HyperK MACHINE Mnemonic
MACHINE is a mnemonic for remembering the causes of hyperkalemia (elevated serum potassium above 5.0 mEq/L). Hyperkalemia is a life-threatening electrolyte imbalance that can cause fatal cardiac dysrhythmias. Recognizing the causes, ECG changes, and treatments for hyperkalemia is heavily tested on the NCLEX because potassium is the most dangerous electrolyte when abnormal.
The Mnemonic
"MACHINE"
Breakdown
Medications
ACE inhibitors, ARBs, potassium-sparing diuretics (spironolactone, triamterene), NSAIDs, and potassium supplements can all cause hyperkalemia. Always review the medication list when potassium is elevated. ACE inhibitors and ARBs reduce aldosterone, decreasing potassium excretion.
Acidosis
Metabolic acidosis causes potassium to shift out of cells into the bloodstream as hydrogen ions move into cells (H+/K+ exchange). For every 0.1 decrease in pH, potassium increases by approximately 0.6 mEq/L. Correcting the acidosis will lower the potassium level.
Cellular Destruction
Any condition that causes massive cell destruction releases intracellular potassium into the bloodstream. Examples include crush injuries, tumor lysis syndrome, hemolysis, rhabdomyolysis, severe burns, and massive blood transfusions. Intracellular potassium concentration is 150 mEq/L compared to 3.5-5.0 mEq/L in the blood.
Hypoaldosteronism
Aldosterone promotes potassium excretion in the kidneys. Conditions that reduce aldosterone (Addison's disease, adrenal insufficiency) impair the kidney's ability to excrete potassium, leading to hyperkalemia. Addison's disease causes both hyperkalemia and hyponatremia.
Intake Excess
Excessive dietary potassium intake or IV potassium administration can cause hyperkalemia, especially in patients with renal impairment. IV potassium must always be diluted and infused slowly (never IV push, which can cause cardiac arrest). Maximum rate is typically 10-20 mEq/hour.

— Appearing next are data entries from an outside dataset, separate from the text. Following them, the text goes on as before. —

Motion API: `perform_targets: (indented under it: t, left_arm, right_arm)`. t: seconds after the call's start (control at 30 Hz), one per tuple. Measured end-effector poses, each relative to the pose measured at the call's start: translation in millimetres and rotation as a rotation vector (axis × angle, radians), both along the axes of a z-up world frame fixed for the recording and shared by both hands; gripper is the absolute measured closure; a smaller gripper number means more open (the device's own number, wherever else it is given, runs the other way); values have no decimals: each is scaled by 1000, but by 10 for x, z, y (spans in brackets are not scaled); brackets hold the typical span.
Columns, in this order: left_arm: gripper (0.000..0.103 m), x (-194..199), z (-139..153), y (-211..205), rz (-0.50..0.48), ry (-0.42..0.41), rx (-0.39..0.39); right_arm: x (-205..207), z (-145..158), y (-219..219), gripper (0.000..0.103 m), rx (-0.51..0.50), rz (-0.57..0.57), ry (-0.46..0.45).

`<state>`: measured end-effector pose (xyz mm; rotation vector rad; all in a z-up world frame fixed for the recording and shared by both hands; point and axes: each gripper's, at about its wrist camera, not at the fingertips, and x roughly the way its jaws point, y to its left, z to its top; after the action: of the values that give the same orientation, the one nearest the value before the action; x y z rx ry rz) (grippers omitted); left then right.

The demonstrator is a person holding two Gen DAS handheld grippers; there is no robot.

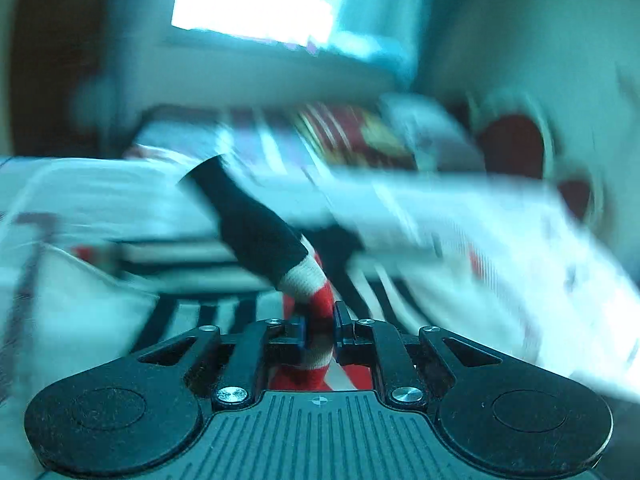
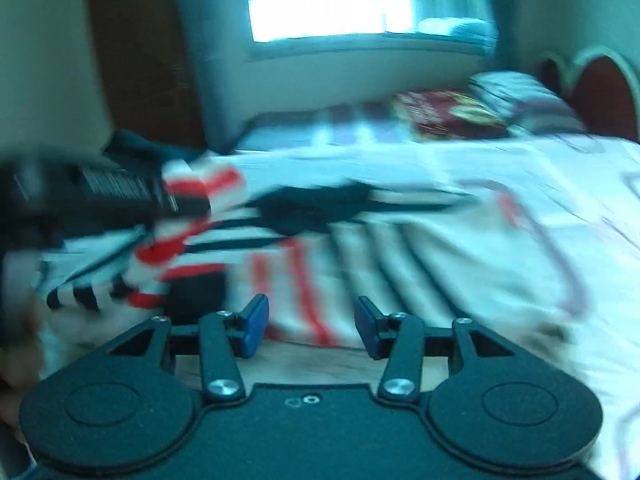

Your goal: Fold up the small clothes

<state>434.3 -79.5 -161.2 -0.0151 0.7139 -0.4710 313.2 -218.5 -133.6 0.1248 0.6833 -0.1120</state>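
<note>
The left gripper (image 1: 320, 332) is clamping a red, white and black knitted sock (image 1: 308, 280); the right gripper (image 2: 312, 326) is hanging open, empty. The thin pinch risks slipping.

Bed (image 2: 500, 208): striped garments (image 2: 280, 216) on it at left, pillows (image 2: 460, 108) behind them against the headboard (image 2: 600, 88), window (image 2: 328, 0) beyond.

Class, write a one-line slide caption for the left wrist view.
Left gripper jaws shut on a red, white and black striped sock, lifted over a blurred bed.
</note>
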Motion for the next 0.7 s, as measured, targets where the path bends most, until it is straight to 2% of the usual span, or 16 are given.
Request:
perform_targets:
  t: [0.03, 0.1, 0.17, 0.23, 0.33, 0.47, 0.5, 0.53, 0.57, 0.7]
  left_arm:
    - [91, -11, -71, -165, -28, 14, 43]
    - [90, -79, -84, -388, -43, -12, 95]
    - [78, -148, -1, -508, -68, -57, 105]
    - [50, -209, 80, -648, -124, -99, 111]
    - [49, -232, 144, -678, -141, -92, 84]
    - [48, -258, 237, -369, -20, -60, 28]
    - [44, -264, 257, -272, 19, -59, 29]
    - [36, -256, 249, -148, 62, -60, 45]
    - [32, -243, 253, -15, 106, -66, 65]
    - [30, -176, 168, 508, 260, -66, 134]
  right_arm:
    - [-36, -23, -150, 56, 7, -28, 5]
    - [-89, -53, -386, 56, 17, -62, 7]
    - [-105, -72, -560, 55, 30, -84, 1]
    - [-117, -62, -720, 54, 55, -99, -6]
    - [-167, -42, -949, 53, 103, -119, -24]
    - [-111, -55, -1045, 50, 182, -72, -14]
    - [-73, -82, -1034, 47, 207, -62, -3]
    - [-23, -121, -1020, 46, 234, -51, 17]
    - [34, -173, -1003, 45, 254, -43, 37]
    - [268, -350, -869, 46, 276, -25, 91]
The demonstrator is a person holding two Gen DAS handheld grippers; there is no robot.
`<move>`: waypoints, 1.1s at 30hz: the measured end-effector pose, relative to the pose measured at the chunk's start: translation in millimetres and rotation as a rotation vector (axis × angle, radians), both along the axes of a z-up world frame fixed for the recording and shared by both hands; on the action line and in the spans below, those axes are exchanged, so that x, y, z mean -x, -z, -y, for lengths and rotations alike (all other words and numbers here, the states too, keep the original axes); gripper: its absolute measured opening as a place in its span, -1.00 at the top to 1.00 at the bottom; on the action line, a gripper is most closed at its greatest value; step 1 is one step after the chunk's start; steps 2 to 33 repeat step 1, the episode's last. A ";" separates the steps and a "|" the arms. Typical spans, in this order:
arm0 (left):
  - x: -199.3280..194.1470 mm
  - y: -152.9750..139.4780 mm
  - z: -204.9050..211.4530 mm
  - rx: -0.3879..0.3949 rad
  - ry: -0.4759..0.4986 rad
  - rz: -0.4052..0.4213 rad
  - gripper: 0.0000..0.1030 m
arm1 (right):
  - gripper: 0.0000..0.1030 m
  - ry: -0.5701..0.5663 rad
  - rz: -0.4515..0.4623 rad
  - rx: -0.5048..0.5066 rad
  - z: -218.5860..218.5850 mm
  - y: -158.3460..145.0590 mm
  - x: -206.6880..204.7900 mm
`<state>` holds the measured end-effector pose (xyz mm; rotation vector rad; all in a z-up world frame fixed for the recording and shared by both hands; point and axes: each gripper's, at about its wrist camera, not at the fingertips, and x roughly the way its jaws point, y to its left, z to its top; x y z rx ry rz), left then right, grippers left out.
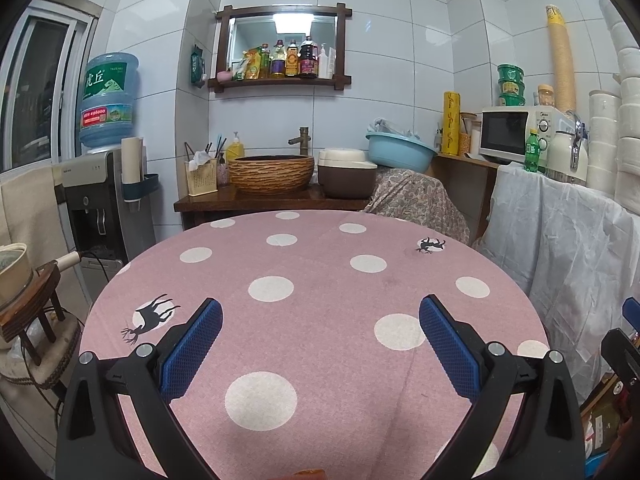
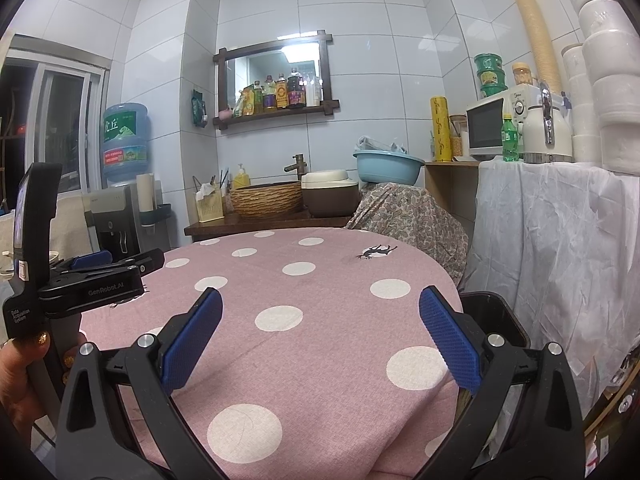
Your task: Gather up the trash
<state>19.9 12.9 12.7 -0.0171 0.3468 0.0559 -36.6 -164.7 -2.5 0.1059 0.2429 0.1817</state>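
Room: a tiled kitchen corner, with a water dispenser [image 1: 100, 184] on the left, a basin sink [image 1: 271, 174] on a wooden counter, and a microwave [image 1: 516, 136] on a draped shelf at right.
Table: a round table [image 1: 320, 320] under a pink cloth with white dots and deer prints, bare of objects wherever both views show it.
Bin: a dark bin [image 2: 490, 320] stands just beside the table's right edge, seen from the right wrist only.
Left gripper [image 1: 320, 344]: spread wide over the cloth, holding nothing.
Right gripper [image 2: 320, 340]: likewise wide and empty, above the table's right half.
Trash: not clearly in view; an orange sliver [image 1: 308, 473] at the bottom edge of the left view may be some (too cropped to tell).
Handling: judging by the setting, any scrap would likely be light and soft, best pinched across its middle; the cloth may ruck if the pads drag on it.
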 end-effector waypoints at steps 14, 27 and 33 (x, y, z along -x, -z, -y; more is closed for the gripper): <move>0.1 0.0 0.0 -0.002 0.000 0.001 -0.90 | -0.89 0.001 -0.001 0.001 -0.1 0.3 -0.4; 0.1 0.0 0.0 -0.002 0.000 0.001 -0.90 | -0.89 0.001 -0.001 0.001 -0.1 0.3 -0.4; 0.1 0.0 0.0 -0.002 0.000 0.001 -0.90 | -0.89 0.001 -0.001 0.001 -0.1 0.3 -0.4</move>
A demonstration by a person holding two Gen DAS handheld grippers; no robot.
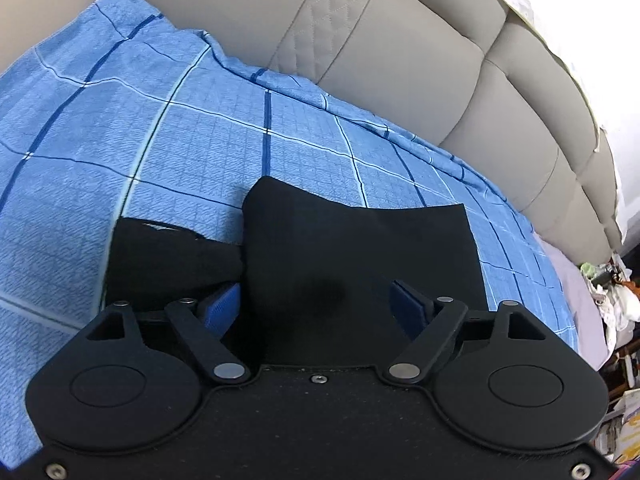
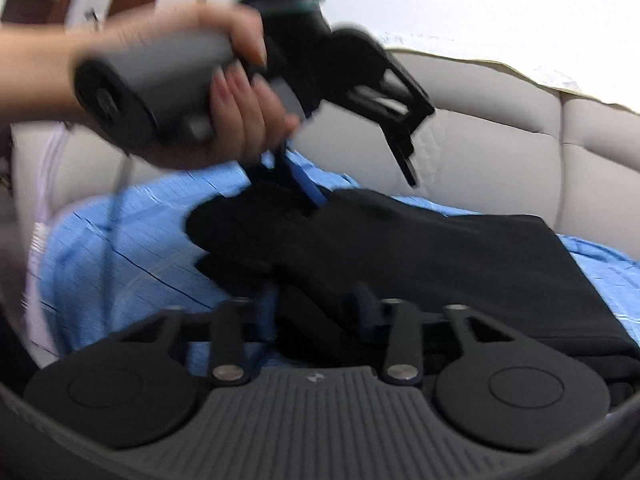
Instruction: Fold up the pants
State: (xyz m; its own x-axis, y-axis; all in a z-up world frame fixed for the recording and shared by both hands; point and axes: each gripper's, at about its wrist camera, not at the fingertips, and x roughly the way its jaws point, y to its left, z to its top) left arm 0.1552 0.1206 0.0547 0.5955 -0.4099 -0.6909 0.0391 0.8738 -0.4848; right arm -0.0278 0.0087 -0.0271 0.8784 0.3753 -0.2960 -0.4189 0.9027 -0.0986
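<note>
1. Clearly, from your left wrist view, the black pants (image 1: 360,264) lie on the blue checked bedspread (image 1: 160,140), near the padded grey headboard (image 1: 400,52). Your left tongs (image 1: 316,304) stand wide, with one blue pad at each side of a raised fold of the cloth; the pads look to be beside the fabric, not pinching it. A smaller dark lump of the pants sits to the left of that fold, lower on the bedspread.

2. From your right wrist view, which is blurred, the pants (image 2: 420,248) show as a thick, layered bundle on the bedspread (image 2: 120,240), so some folding looks already done. Your right tongs (image 2: 316,312) stand fairly narrow, around a dark ridge of fabric; whether they truly grip it I cannot tell. Your left hand (image 2: 224,92) holds the other tool above the bundle, and its blue-tipped fingers (image 2: 308,192) reach down into the cloth at the bundle's far end.

3. As a judgement: you are partway through. The bulk is stacked, yet the left end is loose and uneven. What remains is to bring that end over, square the edges and flatten the pile.
</note>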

Nephropathy (Renal Failure)
The kidneys are responsible for excreting 80% of the body's potassium. Acute or chronic kidney disease significantly impairs potassium excretion, making hyperkalemia one of the most dangerous complications of renal failure. Monitor potassium closely in all patients with decreased GFR.
Excretion Impaired
Beyond renal failure, anything that impairs potassium excretion contributes to hyperkalemia. This includes dehydration, oliguria, urinary obstruction, and medications that reduce renal potassium secretion. Adequate urine output is essential for maintaining normal potassium levels.
Clinical Relevance
Hyperkalemia above 6.0 mEq/L is a medical emergency. ECG changes progress from peaked T waves to widened QRS to sine wave pattern to cardiac arrest. NCLEX treatment priority: (1) IV calcium gluconate to stabilize cardiac membranes, (2) IV insulin with dextrose to shift potassium into cells, (3) sodium bicarbonate for acidosis, (4) Kayexalate (sodium polystyrene sulfonate) to remove potassium from the body, (5) dialysis for refractory cases.
Study Tips
- โPotassium above 6.0 mEq/L = medical emergency. First intervention is IV calcium gluconate to protect the heart.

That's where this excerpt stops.